Kinshasa ficou rapidamente insatisfeita com a força regional da CAO quando muitas das suas tropas se recusaram a enfrentar militarmente o grupo rebelde M23.
“A força regional da CAO deve sair da RDC até 8 de Dezembro porque não conseguiu resolver os problemas, nomeadamente os do M23, que bloqueiam o processo de pré-acantonamento há dois meses,” o vice-Primeiro-Ministro, Jean-Pierre Bemba, disse a 9 de Outubro.
Segue-se a Comunidade para o Desenvolvimento da África Austral (SADC), outro bloco regional a que pertence a RDC. Embora se desconheçam as datas e os pormenores do seu destacamento, espera-se que envie a sua própria força regional.
Durante décadas, a África viu dezenas de esforços de manutenção da paz e alianças multilaterais surgirem e desaparecerem, estimulando um debate rigoroso sobre os conceitos de segurança colectiva e defesa colectiva.
A segurança colectiva, encarnada pela ONU, visa prevenir conflitos através da cooperação e da acção colectiva. A defesa colectiva, exemplificada por vários blocos regionais no continente, procura defender-se contra um ataque através de uma acção militar.
Alguns especialistas têm-se interrogado se este tipo de regionalização da manutenção da paz em África poderá significar o fim da segurança colectiva.
Os investigadores Paul-Simon Handy e Félicité Djilo abordaram o assunto num documento de políticas para o Instituto de Estudos de Segurança (ISS), sediado na África do Sul.
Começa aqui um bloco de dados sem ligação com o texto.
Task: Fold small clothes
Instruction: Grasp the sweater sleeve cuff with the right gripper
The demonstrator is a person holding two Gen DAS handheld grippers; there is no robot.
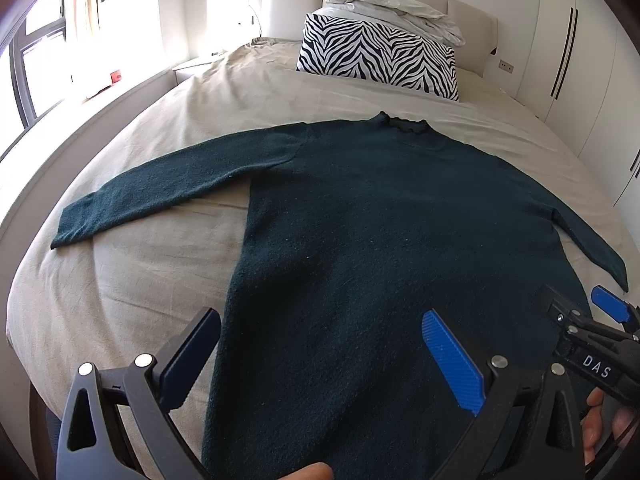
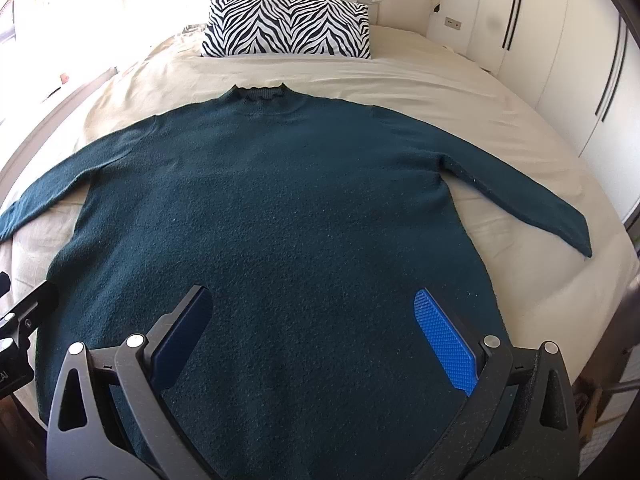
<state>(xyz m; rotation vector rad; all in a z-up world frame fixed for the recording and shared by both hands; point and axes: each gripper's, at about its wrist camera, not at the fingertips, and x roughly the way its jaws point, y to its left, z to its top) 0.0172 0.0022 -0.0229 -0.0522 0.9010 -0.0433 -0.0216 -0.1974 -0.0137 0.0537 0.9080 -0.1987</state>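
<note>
A dark teal long-sleeved sweater (image 1: 360, 220) lies flat on the beige bed, collar toward the headboard, both sleeves spread out to the sides. It also fills the right wrist view (image 2: 280, 208). My left gripper (image 1: 320, 344) is open and empty, hovering over the sweater's lower left part near its side edge. My right gripper (image 2: 312, 328) is open and empty above the lower middle of the sweater. In the left wrist view the right gripper's fingers (image 1: 608, 304) show at the right edge.
A zebra-print pillow (image 1: 380, 56) and a crumpled white duvet (image 1: 392, 8) lie at the headboard. The beige bedsheet (image 1: 140, 272) surrounds the sweater. White wardrobes (image 1: 580, 72) stand on the right, a bright window (image 1: 40, 60) on the left.
</note>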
Registaram um aumento das operações de manutenção da paz em África, envolvendo tropas de países vizinhos.
“Embora se parta do princípio de que estes países têm uma melhor compreensão da crise, o seu envolvimento é frequentemente acompanhado de desafios,” escreveram. “Esta violação de uma regra não escrita da manutenção da paz das Nações Unidas indica uma transformação das operações de paz, de instrumentos de segurança colectiva em veículos de defesa colectiva.
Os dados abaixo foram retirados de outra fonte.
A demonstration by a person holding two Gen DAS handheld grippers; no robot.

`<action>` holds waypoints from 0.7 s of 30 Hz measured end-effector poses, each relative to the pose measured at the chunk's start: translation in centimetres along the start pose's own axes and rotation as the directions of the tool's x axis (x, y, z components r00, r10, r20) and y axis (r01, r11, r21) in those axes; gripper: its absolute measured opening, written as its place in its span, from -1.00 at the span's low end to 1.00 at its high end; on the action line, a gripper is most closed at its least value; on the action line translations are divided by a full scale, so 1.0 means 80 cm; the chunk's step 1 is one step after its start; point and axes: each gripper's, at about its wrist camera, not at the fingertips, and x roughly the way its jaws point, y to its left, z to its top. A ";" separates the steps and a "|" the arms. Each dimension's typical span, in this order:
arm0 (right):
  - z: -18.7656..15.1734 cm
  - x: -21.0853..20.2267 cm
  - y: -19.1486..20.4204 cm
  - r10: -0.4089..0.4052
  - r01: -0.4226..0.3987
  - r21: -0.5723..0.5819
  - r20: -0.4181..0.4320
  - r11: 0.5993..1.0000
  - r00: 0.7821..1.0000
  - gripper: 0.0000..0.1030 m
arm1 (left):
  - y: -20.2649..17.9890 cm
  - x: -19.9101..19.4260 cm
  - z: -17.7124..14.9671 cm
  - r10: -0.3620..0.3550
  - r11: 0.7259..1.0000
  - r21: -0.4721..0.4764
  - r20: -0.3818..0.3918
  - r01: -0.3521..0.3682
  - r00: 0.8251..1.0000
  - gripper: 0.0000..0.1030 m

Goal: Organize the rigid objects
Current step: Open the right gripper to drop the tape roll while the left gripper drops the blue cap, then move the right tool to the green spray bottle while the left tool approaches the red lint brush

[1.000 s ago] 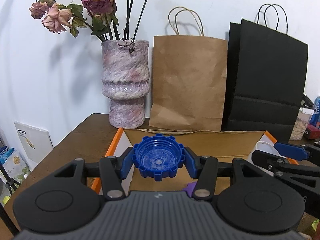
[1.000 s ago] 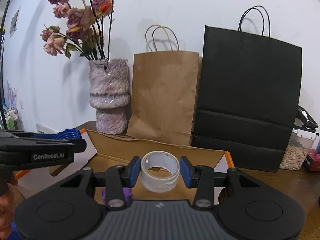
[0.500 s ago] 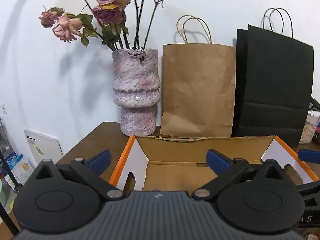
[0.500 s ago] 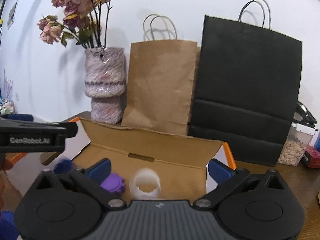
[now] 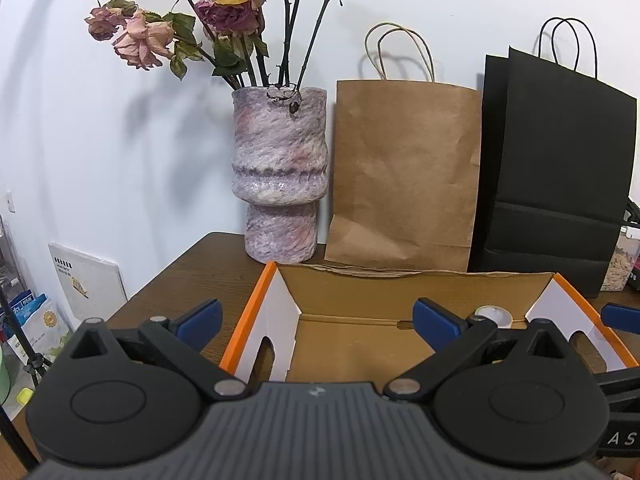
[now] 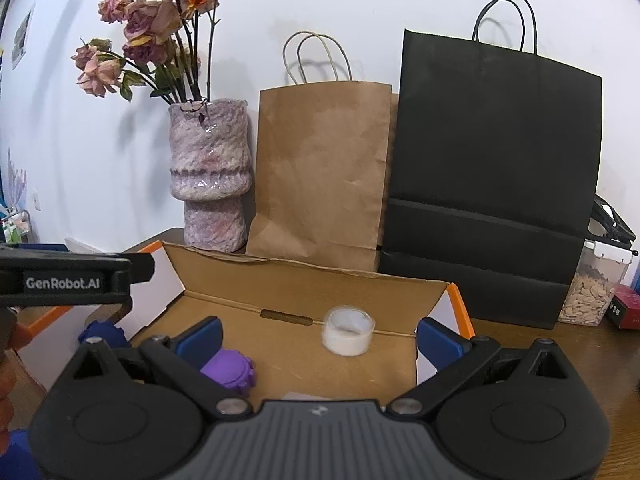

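The roll of white tape (image 6: 348, 330) sits on the floor of the open cardboard box (image 6: 280, 292), right of centre in your right wrist view, close to the back wall and touching nothing else. In the left wrist view the tape (image 5: 494, 315) peeks out at the lower right, partly hidden behind the tool's finger. A purple toothed cap (image 6: 230, 372) lies on the box floor at lower left of the right view, partly covered by your tool's left finger. A blue toothed cap (image 6: 105, 334) shows at the left edge of the box, mostly hidden by the tool.

Your right tool (image 6: 319, 338) is spread wide with nothing between its blue pads (image 6: 440, 340). Your left tool (image 5: 316, 318) is likewise spread wide and empty, held over the near edge of the box (image 5: 400, 292). In the right view it reaches in from the left edge, and its side reads "GenRobot.AI" (image 6: 63, 282).

The box has orange-edged white flaps (image 5: 250, 320) and stands on the dark wooden worktop (image 5: 192, 276). Behind it, against the wall, stand a mottled pink vase (image 5: 279, 176) holding dried roses (image 5: 224, 12), a brown paper bag (image 5: 404, 172) and a black paper bag (image 5: 560, 172). At far right of the right view a clear container (image 6: 588, 292) holds pale seeds.
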 end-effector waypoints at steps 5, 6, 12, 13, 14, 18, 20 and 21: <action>0.001 -0.010 -0.001 0.002 -0.002 0.006 0.019 1.000 1.000 1.00 | 0.001 -0.008 0.000 -0.009 1.000 -0.009 0.008 0.009 1.000 1.00; 0.001 -0.013 -0.001 0.001 -0.001 0.007 0.023 1.000 1.000 1.00 | 0.001 -0.010 0.000 -0.011 1.000 -0.010 0.009 0.011 1.000 1.00; 0.001 -0.032 0.000 -0.007 0.007 0.001 0.047 1.000 0.999 1.00 | -0.002 -0.028 -0.001 -0.017 1.000 0.002 0.027 0.017 0.999 1.00; 0.001 -0.036 0.000 -0.010 0.010 -0.005 0.050 1.000 0.999 1.00 | -0.002 -0.029 -0.002 -0.017 1.000 0.005 0.027 0.017 0.999 1.00; 0.000 -0.039 0.001 -0.011 0.012 -0.008 0.052 1.000 0.999 1.00 | -0.002 -0.032 -0.003 -0.019 1.000 0.006 0.028 0.019 0.999 1.00; -0.003 -0.052 -0.001 -0.008 0.009 -0.012 0.057 1.000 0.998 1.00 | -0.003 -0.044 -0.007 -0.023 1.000 0.009 0.030 0.023 0.999 1.00; -0.005 -0.061 -0.003 -0.017 0.018 -0.014 0.066 1.000 0.998 1.00 | -0.002 -0.052 -0.009 -0.027 1.000 0.008 0.034 0.026 0.999 1.00; -0.006 -0.065 -0.003 -0.027 0.028 -0.015 0.071 0.999 0.997 1.00 | -0.002 -0.056 -0.010 -0.028 1.000 0.007 0.034 0.028 0.999 1.00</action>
“Embora os países que fazem fronteira com um país em crise tenham demonstrado uma maior capacidade de resposta em termos de resolução de conflitos, o seu papel acrescido poderá contribuir para desviar ainda mais as operações de apoio à paz da sua lógica inicial.”
Em Julho, o Secretário-Geral da ONU, António Guterres, publicou um documento intitulado “Uma Nova Agenda para a Paz,” que destaca a sua visão para o futuro do multilateralismo.
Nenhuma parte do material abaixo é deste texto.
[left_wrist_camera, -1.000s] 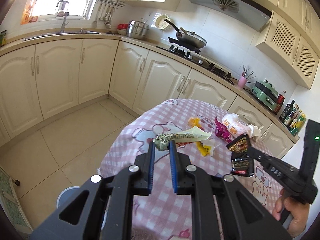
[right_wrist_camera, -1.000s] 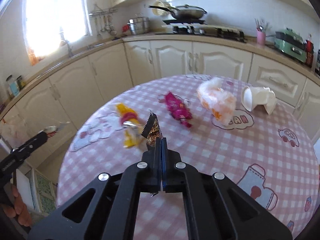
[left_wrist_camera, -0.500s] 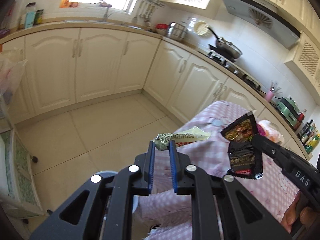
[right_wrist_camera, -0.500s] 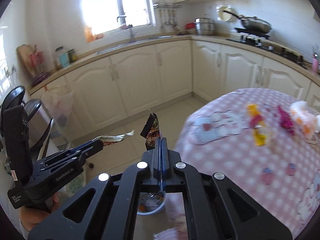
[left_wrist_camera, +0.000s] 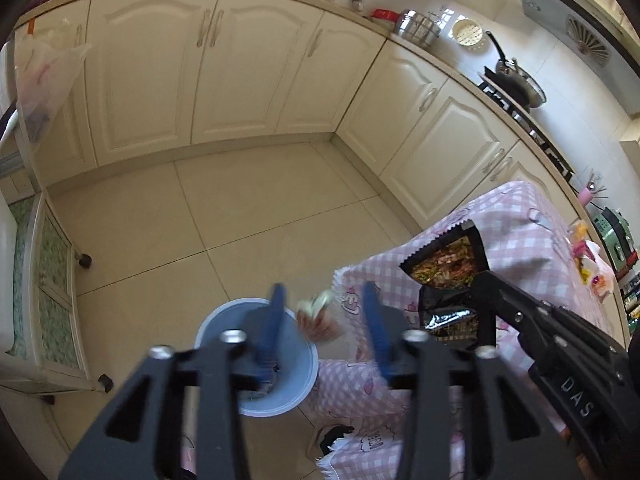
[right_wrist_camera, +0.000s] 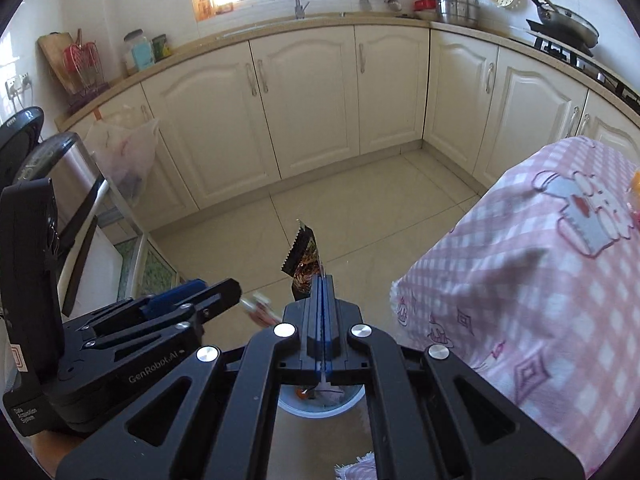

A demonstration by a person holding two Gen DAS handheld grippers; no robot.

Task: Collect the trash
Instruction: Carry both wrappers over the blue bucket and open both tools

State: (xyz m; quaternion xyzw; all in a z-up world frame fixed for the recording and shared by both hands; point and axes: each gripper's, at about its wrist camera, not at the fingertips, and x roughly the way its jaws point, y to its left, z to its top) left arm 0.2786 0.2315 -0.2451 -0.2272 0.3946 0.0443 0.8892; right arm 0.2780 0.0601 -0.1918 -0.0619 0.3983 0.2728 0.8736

Desde que assumiu o cargo em 2017, Guterres tem lamentado a “subutilização” de diferentes ferramentas referidas na Carta da ONU, incluindo “negociação, inquérito, mediação, conciliação, arbitragem, resolução judicial, recurso a agências ou acordos regionais ou outros meios pacíficos.”
Outro investigador do ISS, Dawit Yohannes, observa que o Conselho de Paz e Segurança da União Africana é um exemplo de um acordo de segurança colectiva.
“Mas ao fim de 20 anos, estes esforços não estão a funcionar suficientemente bem,” escreveu para o ISS em Agosto. “A UA admite que a terrível situação exige uma nova abordagem que se alinhe com os factores de desestabilização que África enfrenta actualmente.
“Muitos Estados africanos resistem ao que consideram ser a interferência da UA ou dos blocos regionais nas suas questões políticas ou de segurança.”
Handy e Djilo, considerando a realidade das forças regionais que desempenham cada vez mais um papel, procuram enquadrar os destacamentos com um duplo objectivo:
“Por um lado, manter a imparcialidade e a neutralidade das operações de manutenção da paz, nomeadamente aos olhos das populações, mas também das partes em conflito; por outro lado, assegurar um equilíbrio relativo a favor dos objectivos da missão e não dos interesses nacionais do país vizinho.”
Yohannes afirma que a abordagem da segurança colectiva não deve ser abandonada, mas sim estudada para se compreenderem melhor as suas deficiências.
“O continente precisa de um mecanismo de cooperação que aborde a insegurança persistente e acompanhe as mudanças na política mundial,” escreveu.
“A UA e os organismos regionais devem liderar a convocação de um diálogo sobre a abordagem de África. São essenciais debates francos e abertos, nomeadamente sobre a interpretação restritiva da soberania e a falta de prioridade dada à prevenção de conflitos.”